EXERCISE - Please restate, word for word, the lines below that begin at the one with "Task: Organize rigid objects" and end at the one with "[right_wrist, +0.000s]". Leave out all other lines.

Top of ENTRIES PROVIDED

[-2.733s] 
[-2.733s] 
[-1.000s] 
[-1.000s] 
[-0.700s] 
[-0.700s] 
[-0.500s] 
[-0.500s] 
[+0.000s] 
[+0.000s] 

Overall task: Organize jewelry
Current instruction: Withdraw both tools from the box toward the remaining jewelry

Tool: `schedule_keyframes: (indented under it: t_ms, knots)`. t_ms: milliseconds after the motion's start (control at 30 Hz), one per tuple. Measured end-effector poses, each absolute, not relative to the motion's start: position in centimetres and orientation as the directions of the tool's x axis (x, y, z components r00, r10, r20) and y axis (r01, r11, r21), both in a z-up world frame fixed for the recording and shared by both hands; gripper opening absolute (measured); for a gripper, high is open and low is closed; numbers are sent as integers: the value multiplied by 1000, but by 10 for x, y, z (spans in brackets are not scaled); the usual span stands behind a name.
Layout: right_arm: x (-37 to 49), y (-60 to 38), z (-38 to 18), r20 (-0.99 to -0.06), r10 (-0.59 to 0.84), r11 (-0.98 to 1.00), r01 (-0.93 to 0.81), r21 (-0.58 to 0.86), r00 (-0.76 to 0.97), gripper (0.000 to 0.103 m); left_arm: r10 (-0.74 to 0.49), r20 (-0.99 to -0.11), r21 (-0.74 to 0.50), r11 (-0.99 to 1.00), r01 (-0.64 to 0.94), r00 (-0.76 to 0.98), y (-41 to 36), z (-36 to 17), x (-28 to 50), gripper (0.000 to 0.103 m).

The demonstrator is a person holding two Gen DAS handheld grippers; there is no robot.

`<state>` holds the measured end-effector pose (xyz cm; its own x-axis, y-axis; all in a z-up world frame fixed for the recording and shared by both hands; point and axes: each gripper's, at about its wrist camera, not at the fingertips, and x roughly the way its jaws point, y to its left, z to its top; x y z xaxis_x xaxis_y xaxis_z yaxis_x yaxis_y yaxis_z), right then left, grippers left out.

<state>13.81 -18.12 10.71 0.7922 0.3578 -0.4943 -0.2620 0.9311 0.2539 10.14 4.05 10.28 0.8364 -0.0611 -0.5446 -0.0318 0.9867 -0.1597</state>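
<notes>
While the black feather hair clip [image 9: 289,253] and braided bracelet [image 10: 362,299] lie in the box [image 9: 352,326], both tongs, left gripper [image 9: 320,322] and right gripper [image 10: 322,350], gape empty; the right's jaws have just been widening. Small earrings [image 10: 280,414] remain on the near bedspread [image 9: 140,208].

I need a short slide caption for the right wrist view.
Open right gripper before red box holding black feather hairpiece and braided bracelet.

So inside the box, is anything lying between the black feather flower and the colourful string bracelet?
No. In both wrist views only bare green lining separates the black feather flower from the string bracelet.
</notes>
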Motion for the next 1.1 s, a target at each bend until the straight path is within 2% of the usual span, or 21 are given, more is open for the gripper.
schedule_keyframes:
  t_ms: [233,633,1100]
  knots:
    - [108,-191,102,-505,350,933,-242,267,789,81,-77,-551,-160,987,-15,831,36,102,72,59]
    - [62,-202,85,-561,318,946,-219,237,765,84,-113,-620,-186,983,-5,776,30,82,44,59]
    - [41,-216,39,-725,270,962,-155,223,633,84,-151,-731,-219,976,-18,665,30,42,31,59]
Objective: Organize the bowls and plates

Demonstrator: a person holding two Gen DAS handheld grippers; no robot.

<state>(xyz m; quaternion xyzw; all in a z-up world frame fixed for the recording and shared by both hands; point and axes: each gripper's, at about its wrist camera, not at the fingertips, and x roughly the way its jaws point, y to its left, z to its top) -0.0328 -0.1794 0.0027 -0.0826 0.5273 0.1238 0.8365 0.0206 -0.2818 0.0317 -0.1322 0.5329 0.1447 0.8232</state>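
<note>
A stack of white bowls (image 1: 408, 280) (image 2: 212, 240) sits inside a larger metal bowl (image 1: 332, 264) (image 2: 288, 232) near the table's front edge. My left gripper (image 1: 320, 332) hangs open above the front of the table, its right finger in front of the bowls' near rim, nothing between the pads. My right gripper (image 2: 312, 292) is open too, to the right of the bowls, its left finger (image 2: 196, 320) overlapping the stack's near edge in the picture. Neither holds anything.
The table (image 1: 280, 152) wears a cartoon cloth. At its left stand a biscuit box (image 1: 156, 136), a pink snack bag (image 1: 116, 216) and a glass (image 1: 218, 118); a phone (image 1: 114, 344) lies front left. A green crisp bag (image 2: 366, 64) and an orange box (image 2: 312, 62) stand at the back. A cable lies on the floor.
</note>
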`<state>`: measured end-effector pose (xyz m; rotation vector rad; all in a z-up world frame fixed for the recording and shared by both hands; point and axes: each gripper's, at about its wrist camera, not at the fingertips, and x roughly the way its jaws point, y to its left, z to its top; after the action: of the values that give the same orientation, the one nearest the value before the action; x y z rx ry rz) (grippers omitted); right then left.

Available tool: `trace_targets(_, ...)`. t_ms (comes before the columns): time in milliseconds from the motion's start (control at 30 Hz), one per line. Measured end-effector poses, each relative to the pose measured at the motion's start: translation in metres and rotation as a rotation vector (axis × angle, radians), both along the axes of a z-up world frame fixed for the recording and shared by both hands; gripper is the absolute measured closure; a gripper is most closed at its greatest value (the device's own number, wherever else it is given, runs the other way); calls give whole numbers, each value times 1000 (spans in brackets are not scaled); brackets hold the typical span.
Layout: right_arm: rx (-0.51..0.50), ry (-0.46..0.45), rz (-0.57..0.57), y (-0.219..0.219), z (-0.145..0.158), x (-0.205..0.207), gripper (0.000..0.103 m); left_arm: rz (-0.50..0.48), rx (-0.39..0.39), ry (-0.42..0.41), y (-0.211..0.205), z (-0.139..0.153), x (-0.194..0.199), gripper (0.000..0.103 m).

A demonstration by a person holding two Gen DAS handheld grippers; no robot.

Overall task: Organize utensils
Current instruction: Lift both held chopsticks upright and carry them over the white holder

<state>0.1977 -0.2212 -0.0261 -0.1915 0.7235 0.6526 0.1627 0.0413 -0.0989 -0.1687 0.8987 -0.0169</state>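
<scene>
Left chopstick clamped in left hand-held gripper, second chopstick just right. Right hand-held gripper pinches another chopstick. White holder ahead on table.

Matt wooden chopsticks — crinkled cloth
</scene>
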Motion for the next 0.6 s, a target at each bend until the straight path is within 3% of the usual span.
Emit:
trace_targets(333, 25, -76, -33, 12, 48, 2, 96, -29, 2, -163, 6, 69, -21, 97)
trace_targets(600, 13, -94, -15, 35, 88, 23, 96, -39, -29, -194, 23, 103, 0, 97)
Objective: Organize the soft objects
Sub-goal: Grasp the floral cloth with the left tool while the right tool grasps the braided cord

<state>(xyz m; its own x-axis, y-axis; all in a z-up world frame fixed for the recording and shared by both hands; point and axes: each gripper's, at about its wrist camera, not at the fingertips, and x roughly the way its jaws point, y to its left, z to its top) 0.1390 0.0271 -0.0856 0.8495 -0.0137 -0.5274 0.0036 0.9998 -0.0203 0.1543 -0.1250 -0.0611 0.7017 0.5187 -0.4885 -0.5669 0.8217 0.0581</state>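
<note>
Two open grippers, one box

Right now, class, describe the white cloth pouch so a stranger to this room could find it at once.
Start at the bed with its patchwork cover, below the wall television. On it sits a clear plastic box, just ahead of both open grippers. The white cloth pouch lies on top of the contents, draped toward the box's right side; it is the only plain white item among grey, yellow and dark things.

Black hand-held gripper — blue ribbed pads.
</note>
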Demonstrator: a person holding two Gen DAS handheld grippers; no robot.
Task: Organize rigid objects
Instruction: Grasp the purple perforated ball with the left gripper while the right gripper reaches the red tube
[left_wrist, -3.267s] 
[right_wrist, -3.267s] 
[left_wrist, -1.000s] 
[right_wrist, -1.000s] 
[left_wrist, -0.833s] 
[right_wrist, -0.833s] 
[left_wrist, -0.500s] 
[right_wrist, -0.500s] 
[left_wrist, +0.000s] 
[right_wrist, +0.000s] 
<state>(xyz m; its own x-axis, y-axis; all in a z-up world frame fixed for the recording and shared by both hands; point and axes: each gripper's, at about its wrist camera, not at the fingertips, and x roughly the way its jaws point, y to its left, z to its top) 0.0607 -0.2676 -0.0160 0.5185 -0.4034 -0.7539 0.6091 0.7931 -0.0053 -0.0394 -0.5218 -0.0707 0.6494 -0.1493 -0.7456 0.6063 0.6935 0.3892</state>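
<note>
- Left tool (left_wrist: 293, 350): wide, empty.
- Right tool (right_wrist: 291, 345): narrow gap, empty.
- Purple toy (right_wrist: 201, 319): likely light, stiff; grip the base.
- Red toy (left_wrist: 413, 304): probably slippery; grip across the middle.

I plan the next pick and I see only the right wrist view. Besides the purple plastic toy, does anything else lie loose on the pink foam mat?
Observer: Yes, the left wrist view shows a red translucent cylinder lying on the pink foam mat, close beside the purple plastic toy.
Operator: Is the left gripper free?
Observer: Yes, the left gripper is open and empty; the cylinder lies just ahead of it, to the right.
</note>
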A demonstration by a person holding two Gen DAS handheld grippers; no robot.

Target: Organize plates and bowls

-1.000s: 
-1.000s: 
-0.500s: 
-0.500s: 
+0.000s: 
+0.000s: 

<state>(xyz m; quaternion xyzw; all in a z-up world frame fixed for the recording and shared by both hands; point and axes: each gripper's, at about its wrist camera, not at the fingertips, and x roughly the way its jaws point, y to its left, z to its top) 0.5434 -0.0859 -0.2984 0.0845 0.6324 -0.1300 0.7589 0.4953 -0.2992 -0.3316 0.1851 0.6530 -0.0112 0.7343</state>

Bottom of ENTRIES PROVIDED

RESPONSE AREA -
Task: Organize rigid objects
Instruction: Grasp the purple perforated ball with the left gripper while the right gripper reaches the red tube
[left_wrist, -3.267s] 
[right_wrist, -3.267s] 
[left_wrist, -1.000s] 
[right_wrist, -1.000s] 
[left_wrist, -0.833s] 
[right_wrist, -0.833s] 
[left_wrist, -0.500s] 
[right_wrist, -0.500s] 
[left_wrist, +0.000s] 
[right_wrist, +0.000s] 

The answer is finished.